Veteran left-hander Amir Garrett has signed a minor league contract with the Angels, according to the team’s transaction log at MLB.com. The Beverly Hills Sports Council client has been assigned to the Triple-A Salt Lake Bees.
Garrett spent spring training with the Giants as a non-roster invitee. After an up-and-down 2023 season, he was going to need to impress this spring to earn a spot on the Opening Day roster. Instead, he gave up nine runs in 6 1/3 innings of work, allowing 13 hits, seven walks, and two home runs while striking out only three of the 38 batters he faced. He was released last week.
The 31-year-old Garrett spent the 2022-23 seasons in Kansas City, working to a combined 4.39 ERA in 69 2/3 innings of work. The hard-throwing southpaw fanned exactly a quarter of his opponents in each of his two seasons as a Royal, but his longstanding command issues escalated to new heights. He walked 16.9% of his opponents with the Royals — including a sky-high 17.9% mark in 2023. Garrett routinely managed to navigate that highwire act, logging a 3.33 ERA in last year’s 24 1/3 innings, but he was released over the summer and didn’t make it back to the big leagues after signing minor league deals with both the Guardians and the Giants (who re-signed him just before camp opened).
Prior to his time in K.C., Garrett was a mainstay in the Reds’ bullpen. From 2018-20, he notched a 3.60 ERA with 49 holds, a save, a huge 30.2% strikeout rate and a bloated 11.6% walk rate. There’s little doubting Garrett’s raw ability to miss bats. His career 12.6% swinging-strike rate is well above average, and his 15.1% mark during his peak run with Cincinnati borders on elite. At this point, there are 325 1/3 innings of big league work showing his command to be well below average, however. It’s unlikely he’ll ever get to the point where he has plus command, but if he can even get back to the levels he had with the Reds, as opposed to the alarming walk issues he displayed in Kansas City, he could reemerge as a quality setup man.
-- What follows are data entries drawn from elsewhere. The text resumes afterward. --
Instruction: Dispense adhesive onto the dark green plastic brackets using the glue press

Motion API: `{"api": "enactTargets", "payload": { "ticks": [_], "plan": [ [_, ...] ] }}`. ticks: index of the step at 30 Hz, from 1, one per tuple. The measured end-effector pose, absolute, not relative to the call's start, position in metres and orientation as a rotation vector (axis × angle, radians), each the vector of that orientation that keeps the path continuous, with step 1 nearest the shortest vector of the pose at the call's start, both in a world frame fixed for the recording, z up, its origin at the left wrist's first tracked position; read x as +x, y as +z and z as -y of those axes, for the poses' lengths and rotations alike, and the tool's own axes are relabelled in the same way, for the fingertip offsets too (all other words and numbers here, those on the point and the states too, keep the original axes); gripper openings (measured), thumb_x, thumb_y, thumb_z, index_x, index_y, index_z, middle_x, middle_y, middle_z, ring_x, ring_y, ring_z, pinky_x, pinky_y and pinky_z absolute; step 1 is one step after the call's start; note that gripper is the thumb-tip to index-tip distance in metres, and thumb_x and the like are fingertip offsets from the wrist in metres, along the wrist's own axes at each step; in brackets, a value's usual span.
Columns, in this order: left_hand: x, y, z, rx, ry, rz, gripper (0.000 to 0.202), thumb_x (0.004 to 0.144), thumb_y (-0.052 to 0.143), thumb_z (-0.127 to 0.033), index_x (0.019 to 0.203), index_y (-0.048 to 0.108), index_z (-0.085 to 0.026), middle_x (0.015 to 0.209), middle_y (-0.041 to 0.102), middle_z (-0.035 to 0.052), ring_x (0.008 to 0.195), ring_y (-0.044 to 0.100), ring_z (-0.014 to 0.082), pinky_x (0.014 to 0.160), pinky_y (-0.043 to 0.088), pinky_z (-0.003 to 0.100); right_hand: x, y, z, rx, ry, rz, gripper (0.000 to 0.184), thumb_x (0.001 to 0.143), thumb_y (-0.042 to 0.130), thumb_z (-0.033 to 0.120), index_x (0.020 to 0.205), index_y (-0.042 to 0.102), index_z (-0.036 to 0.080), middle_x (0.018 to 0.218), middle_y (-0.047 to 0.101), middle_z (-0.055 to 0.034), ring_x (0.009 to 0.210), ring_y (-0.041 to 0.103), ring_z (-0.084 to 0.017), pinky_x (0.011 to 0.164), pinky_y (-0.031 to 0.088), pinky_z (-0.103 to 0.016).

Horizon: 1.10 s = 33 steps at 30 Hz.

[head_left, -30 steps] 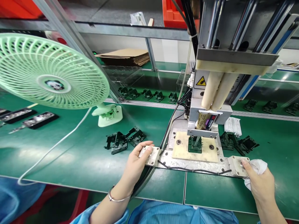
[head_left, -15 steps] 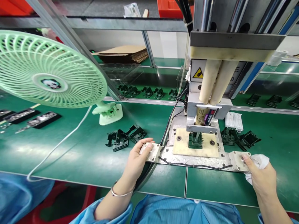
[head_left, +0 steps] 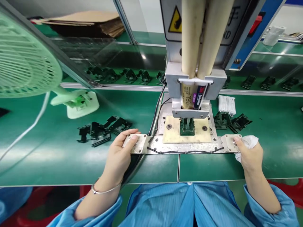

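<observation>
My left hand (head_left: pixel 123 146) is closed round the left metal button block (head_left: pixel 140 144), its thumb on top at the button. On the other side, my right hand (head_left: pixel 252 154) presses its thumb to the button of the right block (head_left: pixel 227 143) and also keeps a crumpled white cloth (head_left: pixel 251 142). Between them stands a dispensing machine with a two-barrel glue cartridge (head_left: pixel 193 94) clamped under two cream plunger rods (head_left: pixel 204 37). Its nozzle points down at a dark green plastic part (head_left: pixel 187 126), seated in the cream fixture plate (head_left: pixel 169 135).
Black plastic parts (head_left: pixel 101 129) lie left of the machine; more black parts (head_left: pixel 240 122) and white cartridges (head_left: pixel 226 105) lie right. Behind the rail, several similar parts (head_left: pixel 129 75) stand in a row. A green fan (head_left: pixel 80 104) and black cables (head_left: pixel 156 110) occupy the left side.
My view has tilted down and shifted, so the machine's upper press plate has left the picture. Both hands stay on their button blocks, and the green part remains in the fixture.
</observation>
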<state>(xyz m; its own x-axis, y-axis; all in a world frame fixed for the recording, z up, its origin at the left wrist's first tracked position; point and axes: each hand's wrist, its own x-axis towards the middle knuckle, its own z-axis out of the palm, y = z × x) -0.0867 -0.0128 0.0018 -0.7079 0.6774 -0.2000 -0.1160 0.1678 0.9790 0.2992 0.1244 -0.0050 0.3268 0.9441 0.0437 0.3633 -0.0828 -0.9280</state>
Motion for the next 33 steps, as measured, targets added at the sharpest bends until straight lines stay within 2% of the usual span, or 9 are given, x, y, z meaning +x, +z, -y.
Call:
{"api": "enactTargets", "payload": {
  "ticks": [3, 7, 20, 33],
  "plan": [
    [-0.082, 0.008, 0.012, 0.501, 1.612, -1.810, 0.046, 0.070, 0.083, -0.047, 0.104, 0.068, -0.020, 0.099, 0.070, 0.0024, 0.083, 0.061, 0.0152, 0.073, 0.048, 0.021, 0.300, -0.006, -0.125, -1.601, 0.742, 1.208, 0.056, 0.055, 0.086, 0.063, 0.070, 0.056, 0.019, 0.065, 0.057, 0.0001, 0.058, 0.051, -0.014, 0.051, 0.042, -0.026],
    [-0.077, 0.014, 0.011, 0.480, 1.615, -1.792, 0.044, 0.071, 0.084, -0.045, 0.104, 0.068, -0.020, 0.097, 0.070, 0.0020, 0.084, 0.061, 0.0142, 0.074, 0.048, 0.020, 0.304, -0.011, -0.125, -1.577, 0.745, 1.216, 0.052, 0.059, 0.088, 0.058, 0.072, 0.056, 0.019, 0.066, 0.057, 0.0007, 0.058, 0.051, -0.014, 0.050, 0.043, -0.025],
    [-0.079, 0.012, 0.012, 0.499, 1.604, -1.792, 0.048, 0.070, 0.084, -0.049, 0.105, 0.069, -0.020, 0.096, 0.071, 0.0021, 0.082, 0.062, 0.0150, 0.072, 0.048, 0.021, 0.309, -0.016, -0.124, -1.537, 0.773, 1.207, 0.047, 0.063, 0.089, 0.050, 0.077, 0.057, 0.017, 0.070, 0.057, 0.0007, 0.059, 0.051, -0.013, 0.052, 0.048, -0.025],
    [-0.079, 0.009, 0.012, 0.554, 1.567, -1.832, 0.052, 0.070, 0.081, -0.055, 0.107, 0.067, -0.022, 0.100, 0.071, 0.0028, 0.085, 0.063, 0.0148, 0.075, 0.049, 0.021, 0.308, -0.013, -0.123, -1.551, 0.801, 1.179, 0.046, 0.062, 0.090, 0.049, 0.077, 0.060, 0.017, 0.073, 0.058, 0.0000, 0.062, 0.051, -0.013, 0.053, 0.048, -0.026]
  ]
}}
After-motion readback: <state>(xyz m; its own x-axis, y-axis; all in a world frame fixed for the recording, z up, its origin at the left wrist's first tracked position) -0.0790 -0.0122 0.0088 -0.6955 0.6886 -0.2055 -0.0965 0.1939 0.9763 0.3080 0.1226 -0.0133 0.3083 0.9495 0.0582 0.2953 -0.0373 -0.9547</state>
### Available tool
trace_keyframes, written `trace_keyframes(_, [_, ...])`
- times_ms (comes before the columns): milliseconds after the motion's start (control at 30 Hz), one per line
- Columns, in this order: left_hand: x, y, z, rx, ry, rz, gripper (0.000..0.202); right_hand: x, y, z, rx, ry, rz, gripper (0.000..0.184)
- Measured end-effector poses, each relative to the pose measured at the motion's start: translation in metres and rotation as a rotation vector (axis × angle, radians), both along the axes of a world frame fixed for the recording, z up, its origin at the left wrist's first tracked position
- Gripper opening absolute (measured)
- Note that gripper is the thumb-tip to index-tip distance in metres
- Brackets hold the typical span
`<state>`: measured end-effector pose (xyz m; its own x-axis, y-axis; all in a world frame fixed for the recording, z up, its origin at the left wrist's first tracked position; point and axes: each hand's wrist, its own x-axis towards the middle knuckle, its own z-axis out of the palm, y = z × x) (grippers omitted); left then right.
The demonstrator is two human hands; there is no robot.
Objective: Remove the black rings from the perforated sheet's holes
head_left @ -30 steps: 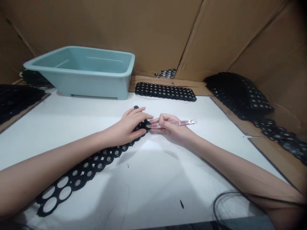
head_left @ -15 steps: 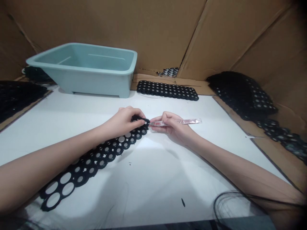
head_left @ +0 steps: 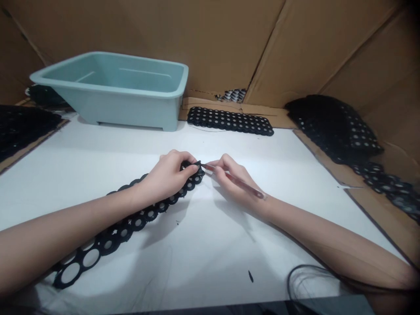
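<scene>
Diagonally leftward, tweezers [head_left: 239, 180] pinched in right fingers [head_left: 226, 165], tips at black perforated strip [head_left: 151, 213] in left fingers [head_left: 183, 162]

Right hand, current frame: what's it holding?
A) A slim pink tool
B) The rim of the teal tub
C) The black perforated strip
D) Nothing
A. The right hand pinches a slim translucent pink tool, its tip close to the end of the black perforated strip that the left hand grips.
</scene>
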<state>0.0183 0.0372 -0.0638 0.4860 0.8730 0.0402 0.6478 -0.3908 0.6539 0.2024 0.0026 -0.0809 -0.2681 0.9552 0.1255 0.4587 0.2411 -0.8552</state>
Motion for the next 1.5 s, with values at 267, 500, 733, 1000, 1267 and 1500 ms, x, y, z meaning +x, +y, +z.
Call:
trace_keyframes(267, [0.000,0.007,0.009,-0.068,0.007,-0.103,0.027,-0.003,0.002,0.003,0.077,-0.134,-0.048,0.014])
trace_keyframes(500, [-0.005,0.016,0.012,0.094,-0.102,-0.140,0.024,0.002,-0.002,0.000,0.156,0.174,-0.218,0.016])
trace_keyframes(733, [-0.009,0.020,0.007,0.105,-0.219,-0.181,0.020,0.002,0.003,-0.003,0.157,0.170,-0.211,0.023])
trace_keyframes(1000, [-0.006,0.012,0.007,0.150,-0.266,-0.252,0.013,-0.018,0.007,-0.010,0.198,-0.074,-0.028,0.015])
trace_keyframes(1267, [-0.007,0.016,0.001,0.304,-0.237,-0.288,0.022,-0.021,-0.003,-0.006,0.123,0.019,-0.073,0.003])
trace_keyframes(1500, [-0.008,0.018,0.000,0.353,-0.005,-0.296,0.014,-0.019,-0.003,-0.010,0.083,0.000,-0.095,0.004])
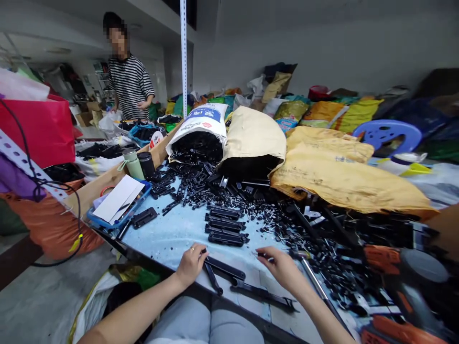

For the time being, Garrett will serve as depth for an Angels club that dedicated the bulk of its offseason to remaking the bullpen. The Halos signed Robert Stephenson, Matt Moore, Luis Garcia, Jose Cisnero, Adam Cimber and Adam Kolarek to big league deals over the winter (though Kolarek was later outrighted to Triple-A). Anaheim also acquired righty Guillermo Zuñiga from the Cardinals and inked veteran Hunter Strickland to a minor league deal.